To do
Transcribe the whole listing exactly.

Material provided
============================================================

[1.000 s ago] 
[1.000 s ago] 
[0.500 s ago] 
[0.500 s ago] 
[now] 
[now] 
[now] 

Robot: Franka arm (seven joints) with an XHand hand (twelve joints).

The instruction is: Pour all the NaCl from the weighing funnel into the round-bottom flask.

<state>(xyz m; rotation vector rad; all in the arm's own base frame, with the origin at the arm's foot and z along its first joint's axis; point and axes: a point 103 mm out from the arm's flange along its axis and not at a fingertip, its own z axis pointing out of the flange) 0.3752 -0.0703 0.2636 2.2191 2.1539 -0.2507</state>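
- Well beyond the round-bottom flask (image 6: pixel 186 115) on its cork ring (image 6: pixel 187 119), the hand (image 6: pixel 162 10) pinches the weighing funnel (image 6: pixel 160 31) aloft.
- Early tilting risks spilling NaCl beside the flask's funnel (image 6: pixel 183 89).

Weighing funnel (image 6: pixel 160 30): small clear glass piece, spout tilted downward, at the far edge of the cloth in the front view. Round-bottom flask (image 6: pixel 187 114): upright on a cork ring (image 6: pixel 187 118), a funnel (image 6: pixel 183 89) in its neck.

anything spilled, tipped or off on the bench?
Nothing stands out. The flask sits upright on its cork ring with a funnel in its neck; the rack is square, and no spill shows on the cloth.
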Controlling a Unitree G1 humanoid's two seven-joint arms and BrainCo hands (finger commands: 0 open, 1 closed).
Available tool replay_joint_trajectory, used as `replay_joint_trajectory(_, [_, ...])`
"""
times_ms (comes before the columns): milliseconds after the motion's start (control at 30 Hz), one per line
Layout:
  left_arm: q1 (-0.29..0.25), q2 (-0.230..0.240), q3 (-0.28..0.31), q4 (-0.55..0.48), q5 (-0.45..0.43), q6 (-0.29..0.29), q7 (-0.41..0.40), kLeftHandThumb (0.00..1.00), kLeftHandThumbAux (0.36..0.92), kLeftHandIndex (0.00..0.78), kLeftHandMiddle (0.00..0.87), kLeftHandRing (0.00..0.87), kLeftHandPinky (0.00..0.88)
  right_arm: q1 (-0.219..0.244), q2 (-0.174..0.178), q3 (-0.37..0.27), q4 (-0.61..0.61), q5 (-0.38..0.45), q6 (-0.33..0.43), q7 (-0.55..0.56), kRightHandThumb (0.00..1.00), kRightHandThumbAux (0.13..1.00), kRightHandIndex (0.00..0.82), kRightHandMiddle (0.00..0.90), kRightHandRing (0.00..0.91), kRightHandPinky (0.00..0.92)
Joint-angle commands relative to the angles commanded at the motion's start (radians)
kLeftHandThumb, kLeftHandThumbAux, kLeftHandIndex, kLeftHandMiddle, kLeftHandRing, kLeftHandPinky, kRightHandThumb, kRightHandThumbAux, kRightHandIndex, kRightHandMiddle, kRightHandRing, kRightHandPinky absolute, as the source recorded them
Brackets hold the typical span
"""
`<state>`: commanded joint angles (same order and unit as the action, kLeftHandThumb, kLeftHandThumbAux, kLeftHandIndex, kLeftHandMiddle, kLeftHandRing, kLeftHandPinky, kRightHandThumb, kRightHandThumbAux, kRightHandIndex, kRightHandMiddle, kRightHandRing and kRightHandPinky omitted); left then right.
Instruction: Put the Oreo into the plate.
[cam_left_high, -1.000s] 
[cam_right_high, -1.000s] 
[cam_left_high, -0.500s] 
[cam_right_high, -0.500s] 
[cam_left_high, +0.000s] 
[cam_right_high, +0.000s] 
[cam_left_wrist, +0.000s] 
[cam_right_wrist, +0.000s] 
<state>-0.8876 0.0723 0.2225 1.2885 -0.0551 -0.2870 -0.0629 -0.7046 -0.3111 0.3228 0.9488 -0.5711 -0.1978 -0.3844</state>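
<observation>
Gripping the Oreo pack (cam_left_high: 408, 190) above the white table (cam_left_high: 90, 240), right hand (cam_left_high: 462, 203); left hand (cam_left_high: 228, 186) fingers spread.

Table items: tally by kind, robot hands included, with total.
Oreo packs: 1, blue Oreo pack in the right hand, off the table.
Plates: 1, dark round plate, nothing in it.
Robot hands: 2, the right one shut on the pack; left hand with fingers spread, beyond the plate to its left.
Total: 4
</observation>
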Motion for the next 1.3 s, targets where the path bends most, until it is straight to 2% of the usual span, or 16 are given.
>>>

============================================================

Response to this task
[1.000 s ago] 
[1.000 s ago] 
[0.500 s ago] 
[0.500 s ago] 
[now] 
[now] 
[now] 

Robot: Franka arm (seven joints) with an XHand hand (twelve joints).

The instruction is: Pour all the NaCl from the weighing funnel into the round-bottom flask.

<state>(xyz m; rotation vector rad; all in the arm's own base frame, with the origin at the arm's foot and z along its first joint's axis; point and axes: a point 103 mm out from the arm's flange along its axis and not at a fingertip, its own z axis pointing out of the flange) 0.3752 -0.0703 0.2636 2.2191 2.1539 -0.2507</state>
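- Well beyond the round-bottom flask (image 6: pixel 186 115) on its cork ring (image 6: pixel 187 119), the hand (image 6: pixel 162 10) pinches the weighing funnel (image 6: pixel 160 31) aloft.
- Early tilting risks spilling NaCl beside the flask's funnel (image 6: pixel 183 89).

Weighing funnel (image 6: pixel 160 30): small clear glass piece, spout tilted downward, at the far edge of the cloth in the front view. Round-bottom flask (image 6: pixel 187 114): upright on a cork ring (image 6: pixel 187 118), a funnel (image 6: pixel 183 89) in its neck.

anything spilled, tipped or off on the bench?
Nothing stands out. The flask sits upright on its cork ring with a funnel in its neck; the rack is square, and no spill shows on the cloth.
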Controlling a Unitree G1 humanoid's two seven-joint arms and BrainCo hands (finger commands: 0 open, 1 closed).
Available tool replay_joint_trajectory, used as `replay_joint_trajectory(_, [_, ...])`
"""
times_ms (comes before the columns): milliseconds after the motion's start (control at 30 Hz), one per line
Layout:
  left_arm: q1 (-0.29..0.25), q2 (-0.230..0.240), q3 (-0.28..0.31), q4 (-0.55..0.48), q5 (-0.45..0.43), q6 (-0.29..0.29), q7 (-0.41..0.40), kLeftHandThumb (0.00..1.00), kLeftHandThumbAux (0.36..0.92), kLeftHandIndex (0.00..0.78), kLeftHandMiddle (0.00..0.87), kLeftHandRing (0.00..0.87), kLeftHandPinky (0.00..0.88)
  right_arm: q1 (-0.219..0.244), q2 (-0.174..0.178), q3 (-0.37..0.27), q4 (-0.61..0.61), q5 (-0.38..0.45), q6 (-0.33..0.43), q7 (-0.55..0.56), kRightHandThumb (0.00..1.00), kRightHandThumbAux (0.13..1.00), kRightHandIndex (0.00..0.82), kRightHandMiddle (0.00..0.90), kRightHandRing (0.00..0.91), kRightHandPinky (0.00..0.92)
Joint-angle commands relative to the angles commanded at the motion's start (radians)
kLeftHandThumb, kLeftHandThumbAux, kLeftHandIndex, kLeftHandMiddle, kLeftHandRing, kLeftHandPinky, kRightHandThumb, kRightHandThumbAux, kRightHandIndex, kRightHandMiddle, kRightHandRing, kRightHandPinky absolute, as the source recorded them
Brackets hold the typical span
"""
`<state>`: commanded joint angles (same order and unit as the action, kLeftHandThumb, kLeftHandThumbAux, kLeftHandIndex, kLeftHandMiddle, kLeftHandRing, kLeftHandPinky, kRightHandThumb, kRightHandThumbAux, kRightHandIndex, kRightHandMiddle, kRightHandRing and kRightHandPinky omitted); left then right.
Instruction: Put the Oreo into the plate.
[cam_left_high, -1.000s] 
[cam_right_high, -1.000s] 
[cam_left_high, -0.500s] 
[cam_right_high, -0.500s] 
[cam_left_high, +0.000s] 
[cam_right_high, +0.000s] 
[cam_left_wrist, +0.000s] 
[cam_right_wrist, +0.000s] 
<state>-0.8876 0.0723 0.2225 1.2885 -0.0551 -0.2870 -0.0629 -0.7046 -0.3111 0.3228 0.9488 -0.5711 -0.1978 -0.3844</state>
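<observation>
Gripping the Oreo pack (cam_left_high: 408, 190) above the white table (cam_left_high: 90, 240), right hand (cam_left_high: 462, 203); left hand (cam_left_high: 228, 186) fingers spread.

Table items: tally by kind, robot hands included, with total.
Oreo packs: 1, blue Oreo pack in the right hand, off the table.
Plates: 1, dark round plate, nothing in it.
Robot hands: 2, the right one shut on the pack; left hand with fingers spread, beyond the plate to its left.
Total: 4
</observation>
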Motion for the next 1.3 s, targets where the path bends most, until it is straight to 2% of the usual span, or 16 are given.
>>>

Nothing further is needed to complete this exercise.